Tools for generating synthetic TIDES-compliant data files from GTFS inputs.
The generate_vehicle_locations.py
script creates synthetic vehicle location data that follows the TIDES vehicle_locations schema.
- Python 3.9 or higher
- Poetry (Python package manager)
- GTFS data files (routes.txt, trips.txt, stops.txt, stop_times.txt)
# Install Poetry if you haven't already
curl -sSL https://install.python-poetry.org | python3 -
# Clone and install project
git clone https://github.com/your-username/tides-generator.git
cd tides-generator
poetry install
This will create a virtual environment and install all required dependencies:
- pandas: Data manipulation library
- frictionless: Data validation toolkit
poetry run generate-vehicle-locations <gtfs_path> --routes <route_ids> --start-date <start_date> --end-date <end_date> [--output <output_file>]
Arguments:
gtfs_path
: Path to directory containing GTFS files--routes
: Comma-separated list of route IDs to generate data for--start-date
: Start date in YYYY-MM-DD format--end-date
: End date in YYYY-MM-DD format--output
: Output file path (default: vehicle_locations.csv)
Example:
# Generate one day of data for route 1
poetry run generate-vehicle-locations septa-gtfs-bus --routes 1 --start-date 2024-01-01 --end-date 2024-01-01
# Generate a month of data for multiple routes
poetry run generate-vehicle-locations septa-gtfs-bus --routes 1,2,3 --start-date 2024-01-01 --end-date 2024-01-31 --output january_locations.csv
The script generates a CSV file following the TIDES vehicle_locations schema with these fields:
- location_ping_id: Unique identifier for each location event
- service_date: Date of service
- event_timestamp: Timestamp of the location event
- trip_id_performed: ID of the performed trip
- trip_id_scheduled: ID of the scheduled trip
- trip_stop_sequence: Order of stops within the trip
- scheduled_stop_sequence: Scheduled order of stops
- vehicle_id: Vehicle identifier
- device_id: Device identifier
- pattern_id: Route pattern identifier
- stop_id: Current or next stop ID
- current_status: Vehicle status (Stopped at/In transit to)
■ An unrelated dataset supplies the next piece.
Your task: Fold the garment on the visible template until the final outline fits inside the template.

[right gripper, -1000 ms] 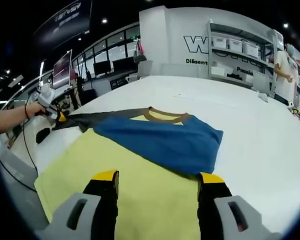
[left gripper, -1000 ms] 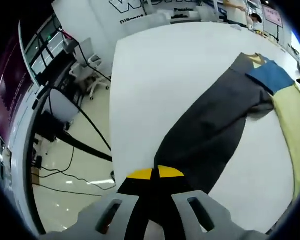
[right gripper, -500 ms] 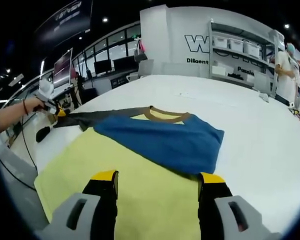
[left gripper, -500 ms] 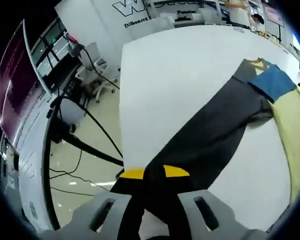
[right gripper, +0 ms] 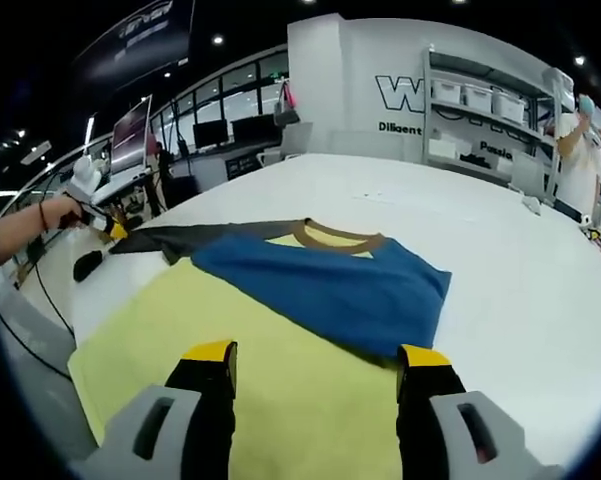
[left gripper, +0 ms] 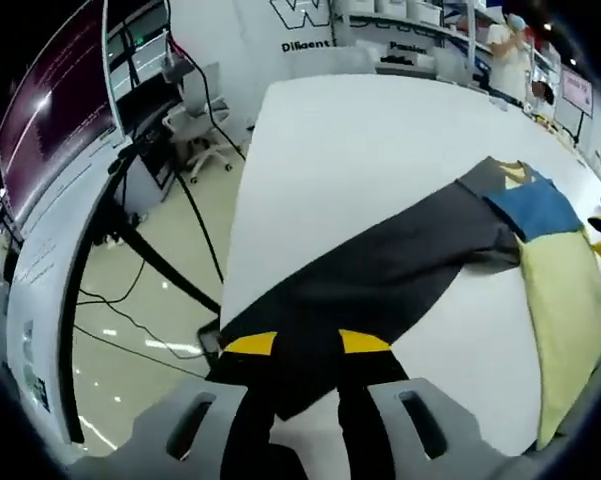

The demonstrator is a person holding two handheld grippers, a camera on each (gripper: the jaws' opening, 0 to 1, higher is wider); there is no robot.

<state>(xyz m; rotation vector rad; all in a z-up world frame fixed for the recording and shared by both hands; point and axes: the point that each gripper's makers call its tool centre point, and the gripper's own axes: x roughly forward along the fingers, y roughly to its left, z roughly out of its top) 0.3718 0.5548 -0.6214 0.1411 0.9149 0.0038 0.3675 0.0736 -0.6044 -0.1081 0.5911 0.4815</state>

- latitude: Vehicle latitude
- longitude: Vehicle longitude
- gps_quality: GPS signal quality
- heading: Vehicle heading in degrees
- speed: Vehicle speed in meters per second
- odometer: Vehicle odometer reading
- schedule_deviation: Schedule adherence in seconds
- headway_deviation: Headway adherence in seconds
- trip_type: Type of trip (In service/Deadhead/etc.)
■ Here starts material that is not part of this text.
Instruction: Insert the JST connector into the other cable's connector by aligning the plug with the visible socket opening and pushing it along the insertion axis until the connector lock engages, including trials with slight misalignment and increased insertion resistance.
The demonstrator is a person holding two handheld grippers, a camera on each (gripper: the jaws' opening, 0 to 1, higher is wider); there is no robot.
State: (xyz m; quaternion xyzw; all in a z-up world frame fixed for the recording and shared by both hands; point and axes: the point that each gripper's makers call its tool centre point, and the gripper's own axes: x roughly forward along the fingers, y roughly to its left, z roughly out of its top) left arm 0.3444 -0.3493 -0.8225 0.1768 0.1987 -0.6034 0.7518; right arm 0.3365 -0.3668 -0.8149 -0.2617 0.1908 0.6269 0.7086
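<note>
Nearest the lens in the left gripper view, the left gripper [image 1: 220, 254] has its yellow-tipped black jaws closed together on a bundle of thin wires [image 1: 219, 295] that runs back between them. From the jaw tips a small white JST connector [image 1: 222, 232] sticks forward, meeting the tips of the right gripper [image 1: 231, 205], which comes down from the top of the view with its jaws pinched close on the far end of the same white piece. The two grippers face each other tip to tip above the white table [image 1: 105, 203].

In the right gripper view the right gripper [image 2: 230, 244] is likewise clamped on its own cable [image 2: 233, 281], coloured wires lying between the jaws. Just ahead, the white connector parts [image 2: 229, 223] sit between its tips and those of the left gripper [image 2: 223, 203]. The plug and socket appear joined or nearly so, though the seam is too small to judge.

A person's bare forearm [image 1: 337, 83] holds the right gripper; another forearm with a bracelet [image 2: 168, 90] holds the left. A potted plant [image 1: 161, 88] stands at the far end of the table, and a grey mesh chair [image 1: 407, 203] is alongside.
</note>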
- schedule_relationship: Stop status (Scheduled/Skipped/etc.)
The generated data includes realistic vehicle movements interpolated between stops, with appropriate status changes, speed variations, and schedule deviations.
The validate_vehicle_locations.py
script validates generated files against the TIDES schema using the frictionless data toolkit.
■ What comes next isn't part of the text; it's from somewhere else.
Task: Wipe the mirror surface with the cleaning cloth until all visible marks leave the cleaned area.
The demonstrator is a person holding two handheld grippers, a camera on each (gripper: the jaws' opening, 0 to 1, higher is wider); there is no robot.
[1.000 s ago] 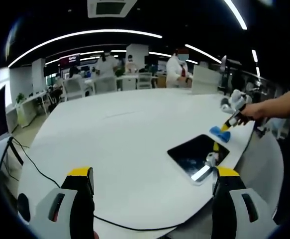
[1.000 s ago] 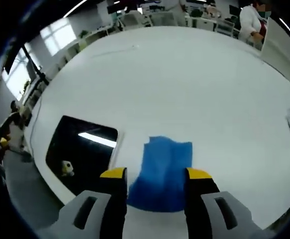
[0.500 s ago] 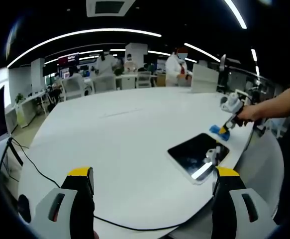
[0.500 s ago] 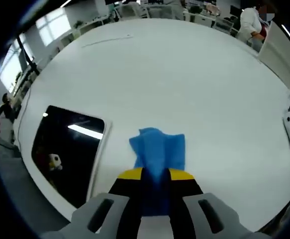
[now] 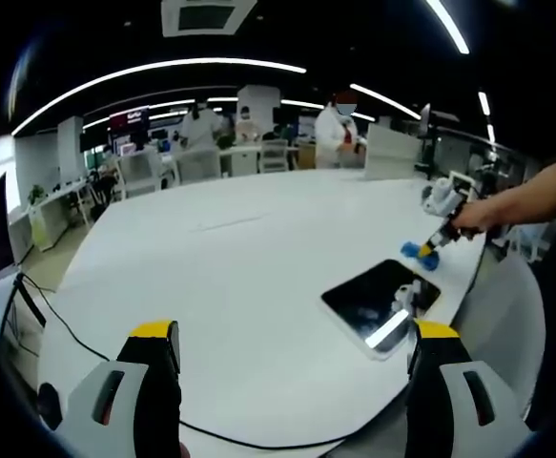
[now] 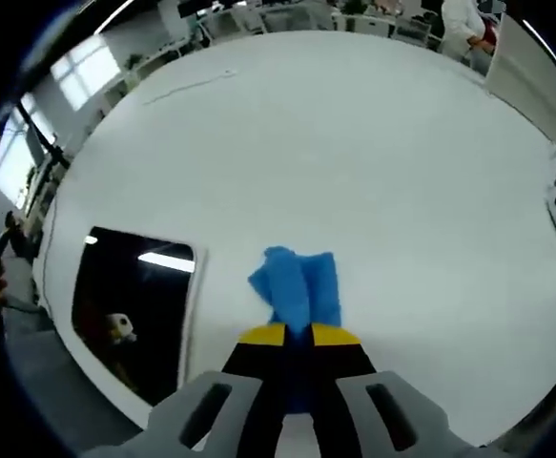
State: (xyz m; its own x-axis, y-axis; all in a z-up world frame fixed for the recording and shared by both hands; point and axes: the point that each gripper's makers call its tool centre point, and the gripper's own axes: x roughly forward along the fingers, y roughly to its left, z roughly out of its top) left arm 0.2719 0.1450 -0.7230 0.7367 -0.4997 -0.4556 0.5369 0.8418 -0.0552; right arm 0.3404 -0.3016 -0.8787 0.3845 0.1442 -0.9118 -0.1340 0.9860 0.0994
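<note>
cloth (image 6: 298,282) now pinched in right gripper (image 6: 298,336), lifted beside mirror (image 6: 130,310).

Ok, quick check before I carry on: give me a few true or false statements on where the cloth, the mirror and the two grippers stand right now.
1. The right gripper is shut on the blue cloth. True.
2. The cloth lies on top of the mirror. False: it is on the white table beside the mirror, clear of the glass.
3. The left gripper is open with nothing between its jaws. True.
4. The mirror stands upright on the table. False: it lies flat near the table edge.
5. The left gripper is pressing on the mirror. False: it sits back from the mirror, which shows ahead of it in the left gripper view.
</note>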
The validator is included in the main package installation.
poetry run validate-vehicle-locations <vehicle_locations.csv>
Example:
# Validate a generated file
poetry run validate-vehicle-locations test_vehicle_locations.csv
The validator will check that:
- All required fields are present
- Field values match their specified types
- Values are within allowed ranges
- Enumerated fields contain valid values
- Foreign key references are valid
If validation fails, the script will output detailed error messages indicating which rows and fields have issues.